The required output is a number: how many lines of the data below include the string "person".
───── GIVEN DATA ─────
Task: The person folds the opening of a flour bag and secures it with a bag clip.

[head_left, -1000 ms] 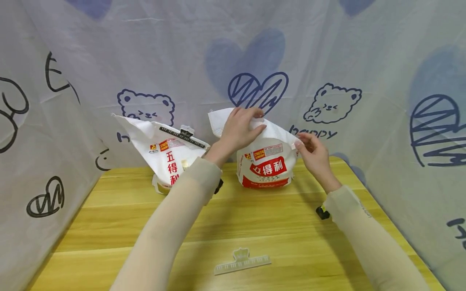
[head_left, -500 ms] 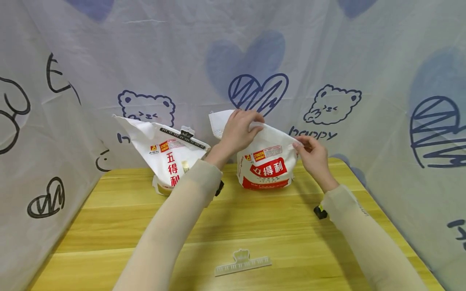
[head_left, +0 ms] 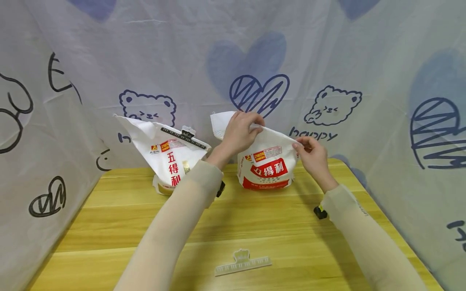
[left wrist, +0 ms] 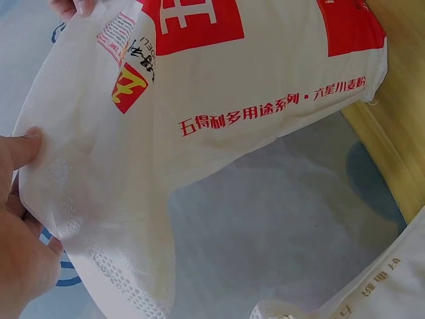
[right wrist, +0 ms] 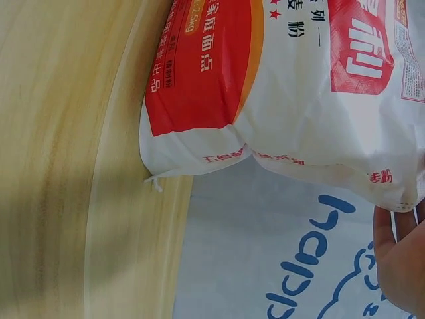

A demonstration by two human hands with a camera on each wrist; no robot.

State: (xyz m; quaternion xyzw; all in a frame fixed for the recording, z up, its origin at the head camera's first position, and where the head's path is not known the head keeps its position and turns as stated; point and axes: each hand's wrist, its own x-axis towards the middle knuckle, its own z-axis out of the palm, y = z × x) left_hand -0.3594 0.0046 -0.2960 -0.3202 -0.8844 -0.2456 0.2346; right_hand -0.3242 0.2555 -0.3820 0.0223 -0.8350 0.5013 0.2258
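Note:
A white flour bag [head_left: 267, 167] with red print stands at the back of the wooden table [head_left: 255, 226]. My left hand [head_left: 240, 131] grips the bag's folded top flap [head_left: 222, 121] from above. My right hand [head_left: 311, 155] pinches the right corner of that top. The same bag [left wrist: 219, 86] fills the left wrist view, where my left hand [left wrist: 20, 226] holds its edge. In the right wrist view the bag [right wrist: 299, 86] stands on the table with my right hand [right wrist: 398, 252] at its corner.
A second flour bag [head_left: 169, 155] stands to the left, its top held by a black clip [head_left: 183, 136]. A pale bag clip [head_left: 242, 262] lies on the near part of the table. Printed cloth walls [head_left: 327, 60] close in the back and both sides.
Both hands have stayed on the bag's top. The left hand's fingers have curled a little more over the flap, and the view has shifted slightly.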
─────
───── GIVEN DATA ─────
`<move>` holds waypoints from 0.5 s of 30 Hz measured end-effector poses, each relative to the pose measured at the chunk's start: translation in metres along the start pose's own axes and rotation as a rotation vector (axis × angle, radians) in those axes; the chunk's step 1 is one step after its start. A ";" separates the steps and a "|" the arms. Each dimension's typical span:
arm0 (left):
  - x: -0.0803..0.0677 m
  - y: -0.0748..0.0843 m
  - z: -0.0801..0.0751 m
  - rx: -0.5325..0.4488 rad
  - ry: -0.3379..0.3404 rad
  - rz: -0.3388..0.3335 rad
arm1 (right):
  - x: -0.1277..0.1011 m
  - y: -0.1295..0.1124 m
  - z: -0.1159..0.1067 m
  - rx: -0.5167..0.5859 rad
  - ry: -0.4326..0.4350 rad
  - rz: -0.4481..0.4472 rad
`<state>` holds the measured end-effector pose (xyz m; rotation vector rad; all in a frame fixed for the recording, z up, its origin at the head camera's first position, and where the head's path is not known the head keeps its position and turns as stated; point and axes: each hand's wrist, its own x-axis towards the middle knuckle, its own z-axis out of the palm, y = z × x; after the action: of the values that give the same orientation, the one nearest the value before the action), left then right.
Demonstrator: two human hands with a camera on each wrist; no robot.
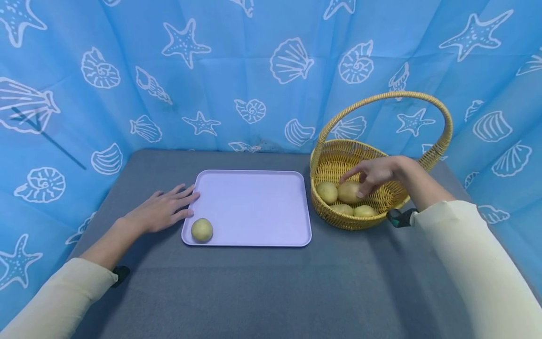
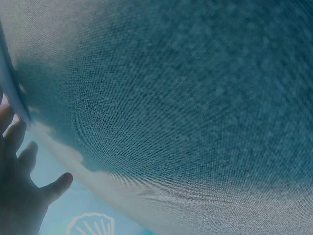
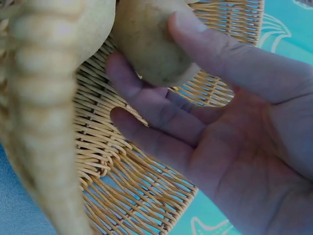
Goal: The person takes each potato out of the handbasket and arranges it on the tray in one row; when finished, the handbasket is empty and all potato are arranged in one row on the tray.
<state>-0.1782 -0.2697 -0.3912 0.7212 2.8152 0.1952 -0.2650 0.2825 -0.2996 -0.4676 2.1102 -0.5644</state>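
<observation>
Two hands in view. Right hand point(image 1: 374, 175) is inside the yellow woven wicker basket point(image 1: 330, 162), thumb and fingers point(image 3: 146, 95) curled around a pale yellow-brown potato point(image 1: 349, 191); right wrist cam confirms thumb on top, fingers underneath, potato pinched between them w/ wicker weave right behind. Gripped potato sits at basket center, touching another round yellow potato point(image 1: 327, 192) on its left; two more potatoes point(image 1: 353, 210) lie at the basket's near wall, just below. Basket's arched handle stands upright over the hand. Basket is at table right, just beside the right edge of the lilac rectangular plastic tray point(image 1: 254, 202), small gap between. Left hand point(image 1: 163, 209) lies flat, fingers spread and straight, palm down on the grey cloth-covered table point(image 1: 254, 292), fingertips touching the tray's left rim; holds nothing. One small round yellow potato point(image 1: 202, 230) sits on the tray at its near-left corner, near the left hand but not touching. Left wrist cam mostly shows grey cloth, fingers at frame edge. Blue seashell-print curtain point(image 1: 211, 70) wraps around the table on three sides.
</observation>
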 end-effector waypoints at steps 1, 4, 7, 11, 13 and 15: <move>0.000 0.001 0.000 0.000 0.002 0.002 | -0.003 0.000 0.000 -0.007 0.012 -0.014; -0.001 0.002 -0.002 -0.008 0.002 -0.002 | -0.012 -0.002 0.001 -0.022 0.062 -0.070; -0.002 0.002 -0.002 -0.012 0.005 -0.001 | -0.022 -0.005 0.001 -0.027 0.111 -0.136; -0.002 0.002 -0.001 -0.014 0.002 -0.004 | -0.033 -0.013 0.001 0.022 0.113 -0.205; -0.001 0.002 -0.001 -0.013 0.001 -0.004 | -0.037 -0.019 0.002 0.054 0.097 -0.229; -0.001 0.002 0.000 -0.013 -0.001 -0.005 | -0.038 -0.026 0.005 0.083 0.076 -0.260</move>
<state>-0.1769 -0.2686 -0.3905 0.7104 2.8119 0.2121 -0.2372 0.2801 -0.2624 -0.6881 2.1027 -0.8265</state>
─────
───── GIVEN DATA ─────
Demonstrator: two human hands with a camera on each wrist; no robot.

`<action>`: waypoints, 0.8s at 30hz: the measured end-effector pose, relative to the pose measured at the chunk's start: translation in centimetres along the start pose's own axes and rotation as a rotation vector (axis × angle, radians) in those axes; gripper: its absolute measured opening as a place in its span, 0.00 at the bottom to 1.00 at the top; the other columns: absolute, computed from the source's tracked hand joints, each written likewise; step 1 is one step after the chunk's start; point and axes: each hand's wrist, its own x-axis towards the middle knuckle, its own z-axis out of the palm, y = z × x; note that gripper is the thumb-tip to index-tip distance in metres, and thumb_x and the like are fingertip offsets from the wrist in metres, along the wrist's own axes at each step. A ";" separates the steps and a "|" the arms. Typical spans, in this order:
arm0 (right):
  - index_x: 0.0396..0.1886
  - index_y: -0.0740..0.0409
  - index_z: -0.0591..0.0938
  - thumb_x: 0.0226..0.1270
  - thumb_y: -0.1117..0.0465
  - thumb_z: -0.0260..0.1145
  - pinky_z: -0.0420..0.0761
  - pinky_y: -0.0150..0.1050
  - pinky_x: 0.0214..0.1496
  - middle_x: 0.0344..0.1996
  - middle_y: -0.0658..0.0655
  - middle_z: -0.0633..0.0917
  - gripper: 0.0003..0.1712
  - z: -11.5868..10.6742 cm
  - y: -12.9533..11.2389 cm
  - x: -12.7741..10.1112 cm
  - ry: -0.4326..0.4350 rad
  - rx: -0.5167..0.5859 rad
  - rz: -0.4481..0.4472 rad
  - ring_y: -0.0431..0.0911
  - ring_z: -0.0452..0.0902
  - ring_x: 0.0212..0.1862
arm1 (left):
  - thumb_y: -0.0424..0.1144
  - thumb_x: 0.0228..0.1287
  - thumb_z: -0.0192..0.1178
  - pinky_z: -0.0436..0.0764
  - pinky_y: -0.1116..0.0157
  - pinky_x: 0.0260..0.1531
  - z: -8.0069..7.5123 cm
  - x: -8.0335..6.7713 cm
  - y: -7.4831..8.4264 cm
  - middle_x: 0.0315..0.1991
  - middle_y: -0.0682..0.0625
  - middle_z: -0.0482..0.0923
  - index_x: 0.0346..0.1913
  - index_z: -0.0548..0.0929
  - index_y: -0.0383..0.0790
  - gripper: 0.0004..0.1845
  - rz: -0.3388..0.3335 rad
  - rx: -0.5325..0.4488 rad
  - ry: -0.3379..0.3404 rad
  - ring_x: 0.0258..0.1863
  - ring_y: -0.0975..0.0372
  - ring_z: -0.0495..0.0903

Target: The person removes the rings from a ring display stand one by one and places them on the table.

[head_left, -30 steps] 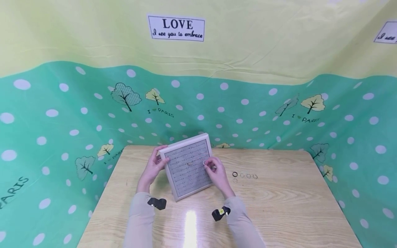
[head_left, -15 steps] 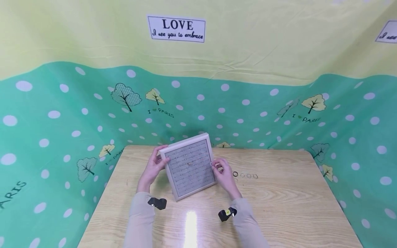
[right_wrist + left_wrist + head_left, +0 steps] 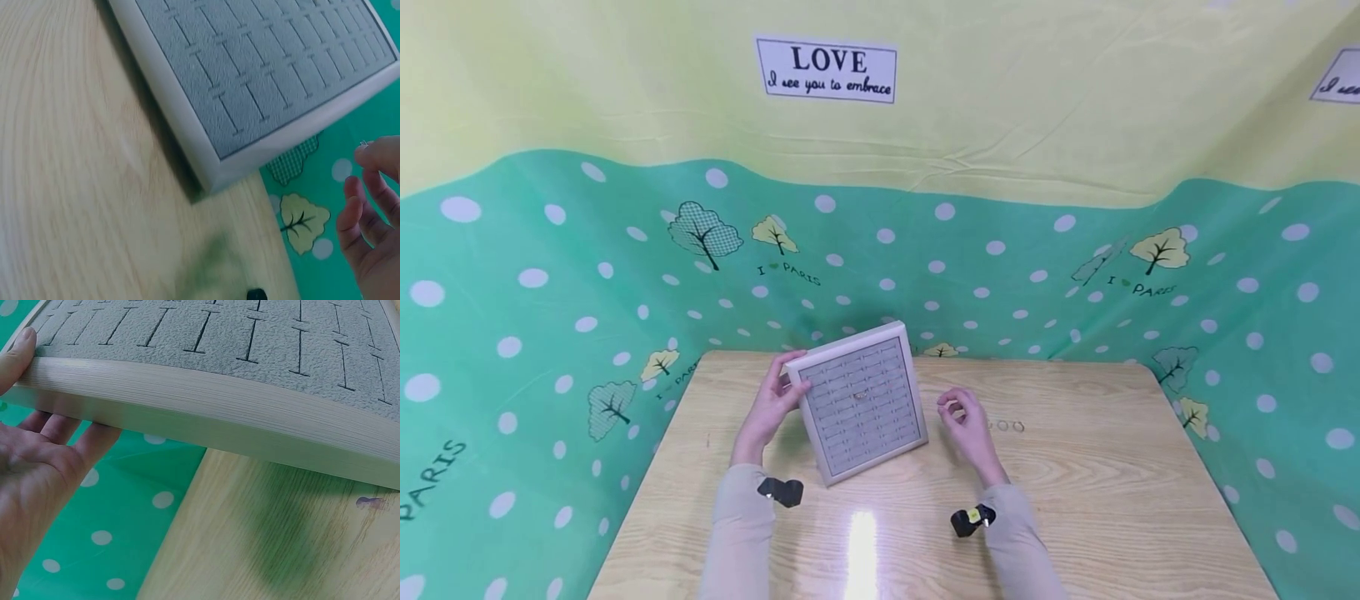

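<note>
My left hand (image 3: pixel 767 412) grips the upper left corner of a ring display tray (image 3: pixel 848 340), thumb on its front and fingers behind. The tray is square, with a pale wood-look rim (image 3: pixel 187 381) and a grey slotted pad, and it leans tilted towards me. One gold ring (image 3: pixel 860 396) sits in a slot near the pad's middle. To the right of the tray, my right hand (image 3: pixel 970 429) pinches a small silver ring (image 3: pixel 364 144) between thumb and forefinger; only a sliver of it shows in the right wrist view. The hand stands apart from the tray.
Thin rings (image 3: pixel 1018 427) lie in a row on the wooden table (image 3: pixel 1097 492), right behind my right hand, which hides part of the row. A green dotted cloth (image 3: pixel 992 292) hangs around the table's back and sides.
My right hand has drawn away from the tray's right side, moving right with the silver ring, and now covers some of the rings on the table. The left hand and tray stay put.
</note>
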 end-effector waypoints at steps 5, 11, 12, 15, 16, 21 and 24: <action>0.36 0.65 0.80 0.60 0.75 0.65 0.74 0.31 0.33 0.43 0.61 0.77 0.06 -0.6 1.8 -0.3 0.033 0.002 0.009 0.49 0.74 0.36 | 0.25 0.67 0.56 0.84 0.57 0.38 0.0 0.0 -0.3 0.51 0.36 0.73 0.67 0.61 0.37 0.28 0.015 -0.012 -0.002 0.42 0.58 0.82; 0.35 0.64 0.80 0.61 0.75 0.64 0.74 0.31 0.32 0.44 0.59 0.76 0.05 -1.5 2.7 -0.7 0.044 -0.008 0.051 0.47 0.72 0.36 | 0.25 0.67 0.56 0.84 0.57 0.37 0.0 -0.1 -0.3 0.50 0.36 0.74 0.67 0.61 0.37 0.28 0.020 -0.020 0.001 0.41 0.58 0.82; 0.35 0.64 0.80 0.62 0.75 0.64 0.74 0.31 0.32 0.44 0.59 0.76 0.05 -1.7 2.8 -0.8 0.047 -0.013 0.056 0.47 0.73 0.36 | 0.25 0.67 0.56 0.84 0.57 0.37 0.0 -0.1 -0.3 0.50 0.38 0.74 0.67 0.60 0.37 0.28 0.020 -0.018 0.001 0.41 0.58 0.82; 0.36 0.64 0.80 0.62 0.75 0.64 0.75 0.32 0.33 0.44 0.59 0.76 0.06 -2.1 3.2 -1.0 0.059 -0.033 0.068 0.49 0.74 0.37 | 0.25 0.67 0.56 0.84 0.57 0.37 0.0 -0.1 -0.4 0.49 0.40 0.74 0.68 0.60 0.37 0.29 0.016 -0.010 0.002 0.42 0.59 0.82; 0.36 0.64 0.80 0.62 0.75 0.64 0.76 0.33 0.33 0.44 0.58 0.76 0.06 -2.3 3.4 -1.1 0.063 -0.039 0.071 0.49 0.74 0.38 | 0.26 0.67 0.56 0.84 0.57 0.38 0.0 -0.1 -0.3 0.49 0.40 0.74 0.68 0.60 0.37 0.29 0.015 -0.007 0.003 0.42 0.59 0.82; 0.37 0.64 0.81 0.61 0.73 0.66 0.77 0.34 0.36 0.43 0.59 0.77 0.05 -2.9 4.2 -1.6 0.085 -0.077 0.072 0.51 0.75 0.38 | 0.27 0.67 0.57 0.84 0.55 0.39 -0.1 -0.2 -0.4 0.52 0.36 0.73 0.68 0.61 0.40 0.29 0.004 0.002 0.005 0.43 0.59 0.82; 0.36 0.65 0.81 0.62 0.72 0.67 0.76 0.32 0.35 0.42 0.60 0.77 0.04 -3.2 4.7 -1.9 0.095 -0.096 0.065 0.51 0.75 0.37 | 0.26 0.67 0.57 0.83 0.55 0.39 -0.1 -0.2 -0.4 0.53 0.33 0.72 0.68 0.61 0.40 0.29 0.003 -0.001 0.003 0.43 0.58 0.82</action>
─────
> _SOLUTION BELOW_
3